Assignment
In your copy, leave out the pictures and repeat the entries below exactly.
[[ Records to process, beginning ]]
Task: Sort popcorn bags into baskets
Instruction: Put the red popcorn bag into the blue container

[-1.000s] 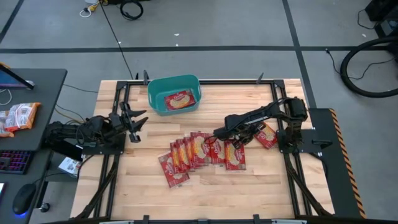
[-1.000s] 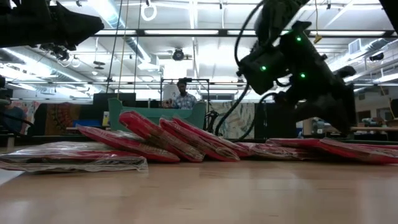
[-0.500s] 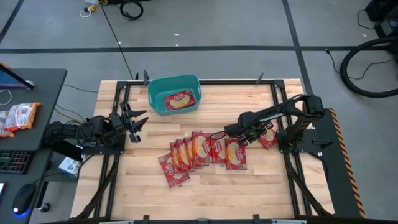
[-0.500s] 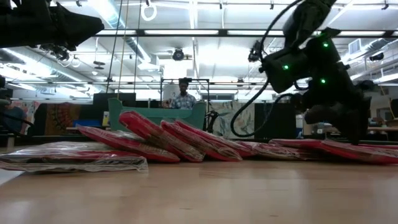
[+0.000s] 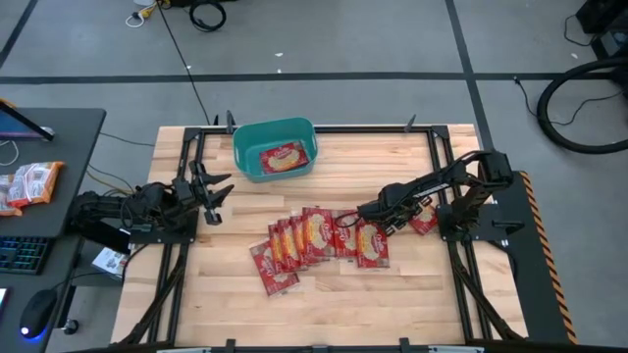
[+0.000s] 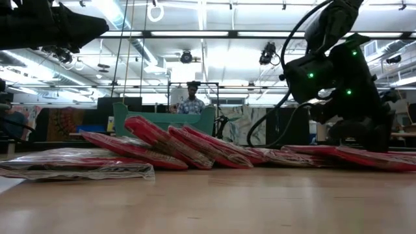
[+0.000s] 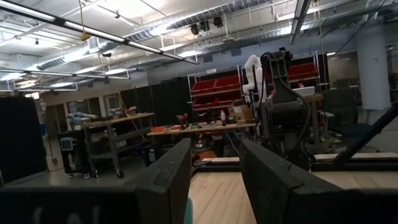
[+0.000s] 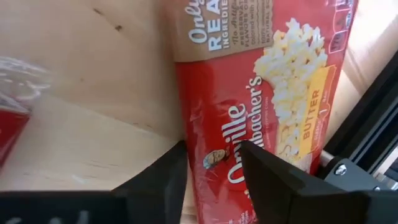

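Note:
The teal basket [image 5: 275,147] stands at the table's far side with one popcorn bag [image 5: 282,157] lying flat in it. Several red popcorn bags [image 5: 319,240] lie in an overlapping row mid-table, each leaning on its neighbour [image 6: 169,146]. One more bag [image 5: 424,218] lies flat by the right rail. My right gripper [image 5: 400,212] is low over that bag's left long edge [image 8: 186,155], open, with a finger on either side of the edge. My left gripper [image 5: 218,191] waits at the table's left side, open [image 7: 214,180]. My right gripper points down at the lone bag's long edge [image 8: 189,134], with the edge showing in the gap between its open fingers [image 8: 155,186]. Whether the fingertips touch the bag or the table, I cannot tell. The bag lies flat on the wood.
A black frame rail [image 8: 367,180] runs right beside the lone bag. The clear trim of the row's end bag [image 8: 18,93] lies close by. Bare wood lies between basket and row. A desk [image 5: 49,147] with orange-and-white packets [image 5: 29,181] stands left of the table. A person [image 6: 190,101] is in the room behind.
My right gripper has drawn back from over the row toward the table's right edge and come down toward the lone bag. The bags and the basket have stayed where they were.

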`<state>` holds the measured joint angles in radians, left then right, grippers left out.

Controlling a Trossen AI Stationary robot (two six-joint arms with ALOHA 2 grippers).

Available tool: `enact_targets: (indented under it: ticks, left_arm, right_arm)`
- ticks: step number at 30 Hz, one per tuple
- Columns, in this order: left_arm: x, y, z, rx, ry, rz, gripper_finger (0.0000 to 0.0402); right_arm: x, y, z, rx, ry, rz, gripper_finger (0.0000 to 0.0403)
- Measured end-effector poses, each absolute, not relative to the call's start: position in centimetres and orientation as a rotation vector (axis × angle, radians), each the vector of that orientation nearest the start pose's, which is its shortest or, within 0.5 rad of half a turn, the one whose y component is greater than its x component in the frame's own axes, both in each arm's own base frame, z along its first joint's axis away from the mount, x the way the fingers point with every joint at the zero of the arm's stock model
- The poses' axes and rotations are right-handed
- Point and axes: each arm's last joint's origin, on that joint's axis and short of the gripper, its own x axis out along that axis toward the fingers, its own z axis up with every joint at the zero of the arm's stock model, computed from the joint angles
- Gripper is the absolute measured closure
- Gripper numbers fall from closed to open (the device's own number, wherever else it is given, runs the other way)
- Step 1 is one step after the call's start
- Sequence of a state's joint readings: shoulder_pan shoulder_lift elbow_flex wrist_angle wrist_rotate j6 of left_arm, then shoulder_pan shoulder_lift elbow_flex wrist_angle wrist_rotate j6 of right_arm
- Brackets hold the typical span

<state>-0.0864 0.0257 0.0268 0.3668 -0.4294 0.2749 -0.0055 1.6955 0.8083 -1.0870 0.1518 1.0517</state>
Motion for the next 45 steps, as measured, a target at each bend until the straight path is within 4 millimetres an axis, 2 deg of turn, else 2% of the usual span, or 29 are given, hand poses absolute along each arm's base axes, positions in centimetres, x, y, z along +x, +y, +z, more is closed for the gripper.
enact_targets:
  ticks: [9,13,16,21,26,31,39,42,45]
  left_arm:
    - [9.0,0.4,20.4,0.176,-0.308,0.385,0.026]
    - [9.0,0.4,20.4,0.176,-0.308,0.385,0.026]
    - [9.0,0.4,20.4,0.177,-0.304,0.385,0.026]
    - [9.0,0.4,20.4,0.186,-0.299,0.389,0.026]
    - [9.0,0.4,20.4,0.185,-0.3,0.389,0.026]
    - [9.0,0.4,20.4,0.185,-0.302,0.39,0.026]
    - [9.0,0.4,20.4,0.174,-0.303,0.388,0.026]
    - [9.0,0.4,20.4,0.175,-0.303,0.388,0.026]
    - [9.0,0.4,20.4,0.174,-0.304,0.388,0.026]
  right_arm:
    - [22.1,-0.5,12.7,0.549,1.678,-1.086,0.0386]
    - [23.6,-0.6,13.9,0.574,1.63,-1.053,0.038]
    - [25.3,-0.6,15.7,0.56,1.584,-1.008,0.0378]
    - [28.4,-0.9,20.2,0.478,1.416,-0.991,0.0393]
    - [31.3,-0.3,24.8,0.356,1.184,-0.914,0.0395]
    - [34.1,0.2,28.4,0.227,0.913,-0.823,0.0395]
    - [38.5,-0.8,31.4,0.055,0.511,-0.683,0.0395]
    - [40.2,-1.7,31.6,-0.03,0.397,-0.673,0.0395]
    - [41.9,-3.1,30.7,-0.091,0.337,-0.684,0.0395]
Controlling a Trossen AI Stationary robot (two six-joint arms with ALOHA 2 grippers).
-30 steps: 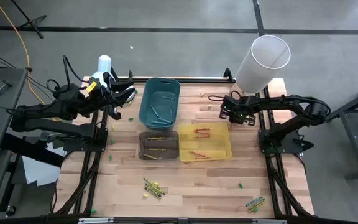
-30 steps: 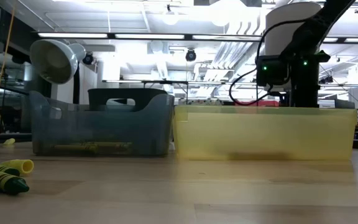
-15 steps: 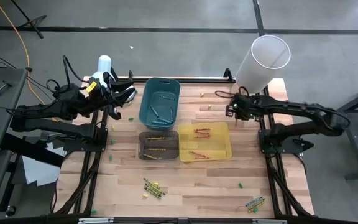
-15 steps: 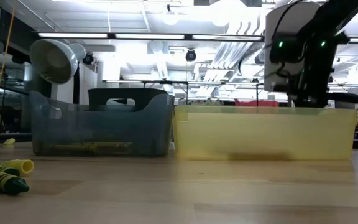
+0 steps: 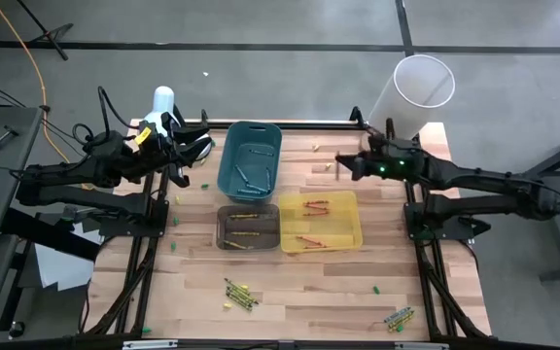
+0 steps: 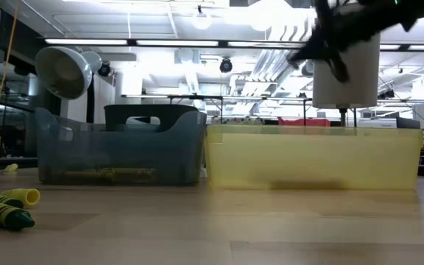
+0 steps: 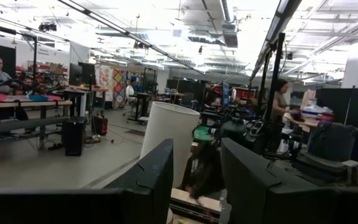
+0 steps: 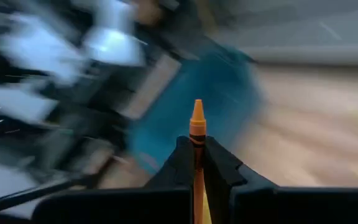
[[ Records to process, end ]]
Reply to the task
Task: Sort popcorn bags into baskets
Instruction: Put the red popcorn bag into the blue container

[-1.000s] 
[-1.000s] 
[-0.500s] 
[-0.500s] 
[+0.000s] 
[+0.000s] 
[+0.000s] 
[+0.000s] 

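Note:
The teal basket [image 5: 275,147] stands at the table's far side with one popcorn bag [image 5: 282,157] lying flat in it. Several red popcorn bags [image 5: 319,240] lie in an overlapping row mid-table, each leaning on its neighbour [image 6: 169,146]. One more bag [image 5: 424,218] lies flat by the right rail. My right gripper [image 5: 400,212] is low over that bag's left long edge [image 8: 186,155], open, with a finger on either side of the edge. My left gripper [image 5: 218,191] waits at the table's left side, open [image 7: 214,180]. My right gripper points down at the lone bag's long edge [image 8: 189,134], with the edge showing in the gap between its open fingers [image 8: 155,186]. Whether the fingertips touch the bag or the table, I cannot tell. The bag lies flat on the wood.
A black frame rail [image 8: 367,180] runs right beside the lone bag. The clear trim of the row's end bag [image 8: 18,93] lies close by. Bare wood lies between basket and row. A desk [image 5: 49,147] with orange-and-white packets [image 5: 29,181] stands left of the table. A person [image 6: 190,101] is in the room behind.
My right gripper has drawn back from over the row toward the table's right edge and come down toward the lone bag. The bags and the basket have stayed where they were.
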
`<state>` holds the measured joint angles in radians, left then right, grippers left out.

Controlling a Trossen AI Stationary robot (two six-joint arms with ALOHA 2 grippers).

Available tool: `enact_targets: (indented under it: ticks, left_arm, right_arm)`
- ticks: step number at 30 Hz, one per tuple
- Columns, in this order: left_arm: x, y, z, rx, ry, rz, gripper_finger (0.0000 to 0.0402); right_arm: x, y, z, rx, ry, rz, gripper_finger (0.0000 to 0.0403)
- Measured end-effector poses, each absolute, not relative to the call's start: position in centimetres and orientation as a rotation vector (axis × angle, radians), each the vector of that orientation nearest the start pose's, which is its shortest or, within 0.5 rad of half a turn, the one whose y component is greater than its x component in the frame's own axes, both in each arm's own base frame, z along its first joint's axis away from the mount, x the way the fingers point with every joint at the zero of the arm's stock model
- The poses' axes and rotations are right-handed
- Point and axes: each arm's last joint's origin, on that joint's axis and short of the gripper, its own x axis out along that axis toward the fingers, its own z axis up with every joint at the zero of the arm's stock model, computed from the joint angles
- Gripper is the absolute measured closure
- Gripper numbers fall from closed to open (the device's own number, wherever else it is given, runs the other way)
- Step 1 is one step after the call's start
- Sequence of a state's joint readings: shoulder_pan shoulder_lift elbow_flex wrist_angle wrist_rotate j6 of left_arm, then shoulder_pan shoulder_lift elbow_flex wrist_angle wrist_rotate j6 of right_arm
- Brackets hold the typical span

<state>-0.0864 0.0257 0.0268 0.3668 -0.4294 0.2749 -0.0055 1.6955 0.8083 -1.0870 0.1518 1.0517</state>
Motion for the next 45 steps, as measured, a target at each bend until the straight path is within 4 millimetres an axis, 2 deg of turn, else 2% of the usual span, or 29 are given, hand poses absolute along each arm's base axes, positions in centimetres, x, y, z along +x, +y, +z, more is closed for the gripper.
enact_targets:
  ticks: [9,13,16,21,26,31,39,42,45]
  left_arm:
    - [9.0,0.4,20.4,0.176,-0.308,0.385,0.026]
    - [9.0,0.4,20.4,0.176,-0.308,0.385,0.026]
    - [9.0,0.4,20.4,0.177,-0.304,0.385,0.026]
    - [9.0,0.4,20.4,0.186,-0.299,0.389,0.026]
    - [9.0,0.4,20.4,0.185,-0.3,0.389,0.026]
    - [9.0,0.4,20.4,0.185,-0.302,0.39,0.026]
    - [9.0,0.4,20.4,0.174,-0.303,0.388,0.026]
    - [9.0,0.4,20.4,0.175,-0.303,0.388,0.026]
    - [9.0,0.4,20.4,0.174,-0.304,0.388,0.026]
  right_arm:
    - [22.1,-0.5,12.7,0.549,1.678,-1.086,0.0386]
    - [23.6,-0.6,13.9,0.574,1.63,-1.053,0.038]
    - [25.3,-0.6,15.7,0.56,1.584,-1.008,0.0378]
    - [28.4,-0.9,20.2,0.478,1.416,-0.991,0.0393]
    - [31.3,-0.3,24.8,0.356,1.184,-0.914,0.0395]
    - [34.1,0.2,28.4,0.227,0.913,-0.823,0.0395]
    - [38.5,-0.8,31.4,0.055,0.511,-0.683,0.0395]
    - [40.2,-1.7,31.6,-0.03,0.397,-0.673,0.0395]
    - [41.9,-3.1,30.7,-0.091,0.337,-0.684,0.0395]
Controlling a Trossen AI Stationary robot (two six-joint arms with ALOHA 2 grippers).
-30 steps: 
-30 steps: 
-15 steps: 
-15 steps: 
+0 steps: 
+0 steps: 
+0 steps: 
+0 steps: 

No further output remains.